Korean President Park Geun-hye and British Prime Minister David Cameron agreed to double mutual trade and investment to US$20 billion and US$45 billion each within the next seven years. Trade and investment volumes between Seoul and London amounted to US$11.26 billion and US$22.8 billion last year.
The two leaders also agreed to strengthen cooperation in the areas of finance, nuclear energy, renewable energy, and IT, and to work closely together to develop future growth engines.
At the summit meeting in Downing Street in London on November 6, the two leaders agreed to form a Joint Economic and Trade Committee (JETCO) and a bilateral CEO forum to implement such goals above. Under the agreement, the countries will hold a JETCO meeting every 18 months, along with a joint forum for top business leaders from both countries.
During President Park’s state visit to the UK, the two governments and businesses in both countries signed a whopping 18 memoranda of understandings detailing exchanges in those fields.
In the finance sector a total of 11 MOUs were signed, including the one calling for cooperation between financial regulators for sharing information and experiences, which is expected to help Korea learn from Britain’s advanced financial oversight system.
In particular, Korea’s Export-Import Bank and Britain’s UK Export Finance agreed to jointly provide up to US$1 billion of project financing for the next three years.
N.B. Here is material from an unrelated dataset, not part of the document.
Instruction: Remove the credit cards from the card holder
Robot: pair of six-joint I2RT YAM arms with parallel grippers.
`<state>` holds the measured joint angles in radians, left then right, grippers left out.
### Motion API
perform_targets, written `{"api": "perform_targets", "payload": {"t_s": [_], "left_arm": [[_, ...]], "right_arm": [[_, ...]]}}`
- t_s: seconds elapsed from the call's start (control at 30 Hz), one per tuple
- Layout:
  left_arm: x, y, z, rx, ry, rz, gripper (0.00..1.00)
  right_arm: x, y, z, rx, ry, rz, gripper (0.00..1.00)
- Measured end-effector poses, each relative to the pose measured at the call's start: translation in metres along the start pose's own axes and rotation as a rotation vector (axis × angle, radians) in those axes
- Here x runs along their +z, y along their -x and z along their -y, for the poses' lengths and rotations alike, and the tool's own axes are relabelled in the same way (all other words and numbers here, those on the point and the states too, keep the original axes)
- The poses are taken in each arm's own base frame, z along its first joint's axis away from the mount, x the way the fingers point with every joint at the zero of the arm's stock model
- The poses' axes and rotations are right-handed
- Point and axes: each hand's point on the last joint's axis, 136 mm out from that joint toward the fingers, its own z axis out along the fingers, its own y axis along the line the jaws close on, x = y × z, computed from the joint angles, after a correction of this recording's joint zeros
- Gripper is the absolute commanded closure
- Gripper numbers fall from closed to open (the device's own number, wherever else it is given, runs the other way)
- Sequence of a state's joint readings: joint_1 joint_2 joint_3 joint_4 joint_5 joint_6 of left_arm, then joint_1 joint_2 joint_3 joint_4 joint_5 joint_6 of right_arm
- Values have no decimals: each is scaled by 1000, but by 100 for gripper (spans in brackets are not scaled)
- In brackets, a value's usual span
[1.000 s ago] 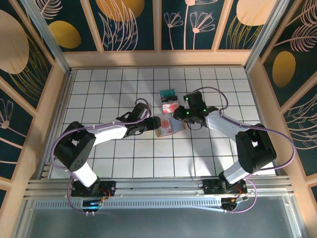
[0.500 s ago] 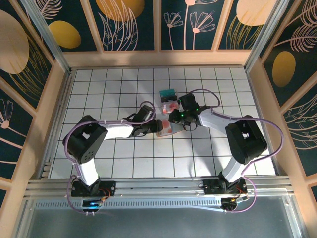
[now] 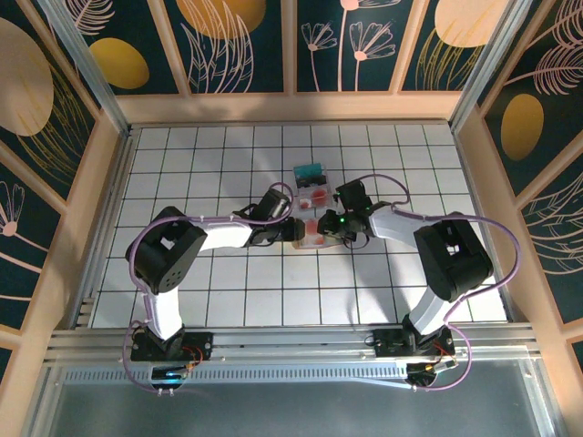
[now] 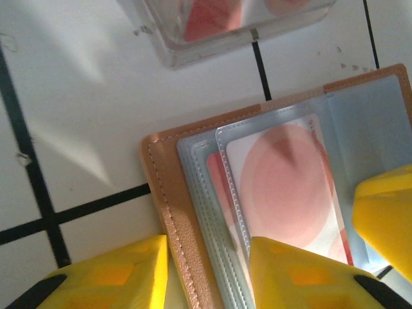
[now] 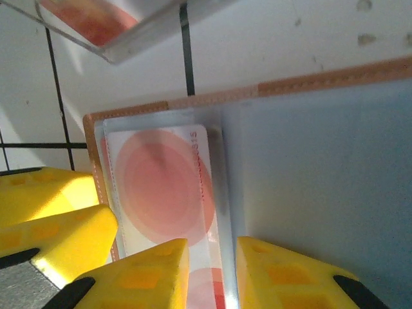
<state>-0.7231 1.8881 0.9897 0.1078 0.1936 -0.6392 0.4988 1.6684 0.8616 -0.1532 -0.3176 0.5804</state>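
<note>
The card holder (image 3: 311, 231) lies open on the tiled floor, tan outside, blue-grey sleeves inside (image 4: 193, 212) (image 5: 309, 167). A white credit card with a red spot (image 4: 283, 187) (image 5: 161, 187) sits in its clear sleeve. My left gripper (image 3: 293, 228) (image 4: 209, 280) is partly open and straddles the holder's stitched tan edge, one finger on the floor, the other on the sleeve. My right gripper (image 3: 330, 227) (image 5: 212, 280) stands narrowly open over that card's inner edge by the fold. Two more credit cards lie beyond the holder, one teal (image 3: 309, 172), one white with red (image 3: 315, 194).
The white-and-red loose card (image 4: 219, 19) (image 5: 90, 19) lies just past the holder's far edge. Each gripper's yellow fingers (image 4: 386, 219) (image 5: 51, 219) show in the other's wrist view, very close. Wooden walls (image 3: 291, 107) ring the white tiled floor.
Both arms have closed in on the card holder from either side, and the left jaws have narrowed. The holder now lies squarer to the tiles.
</note>
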Motion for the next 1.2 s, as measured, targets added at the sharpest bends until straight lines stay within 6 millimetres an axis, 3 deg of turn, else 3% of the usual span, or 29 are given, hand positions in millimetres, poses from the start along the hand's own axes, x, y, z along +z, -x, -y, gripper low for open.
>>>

Two more similar deals were signed, worth US$2 billion combined. Consequently, the money involved in the project financing deals amounts to US$3 billion.
The two sides also signed seven MOUs in the nuclear and renewable energy sectors. In particular, the deal on comprehensive nuclear power cooperation between the two countries is seen as a first step toward exporting atomic power plants to Great Britain. In addition, the two sides signed an MOU on cooperation in nuclear power plant dismantlement, which would help Seoul learn from British technology. The UK plans to dismantle 15 of its 16 aging power-generating nuclear reactors by 2023, and plans to build 10 new ones by 2025.
Another discussion of the summit was about cooperation to develop new engines for future growth. President Park stressed, “We could further expand our economic horizons if we combine our strengths and enter third country markets together,” saying Korea is strong in manufacturing, auto, steel, shipbuilding, and semiconductors, while Britain is on the cutting edge in the basic sciences, finance, cultural content, design, and the services sector.
To pursue new engines for future growth during her presidency, President Park has highlighted the Creative Economy, which calls for converging information and communications technology with culture and other realms to create novel industries and more jobs.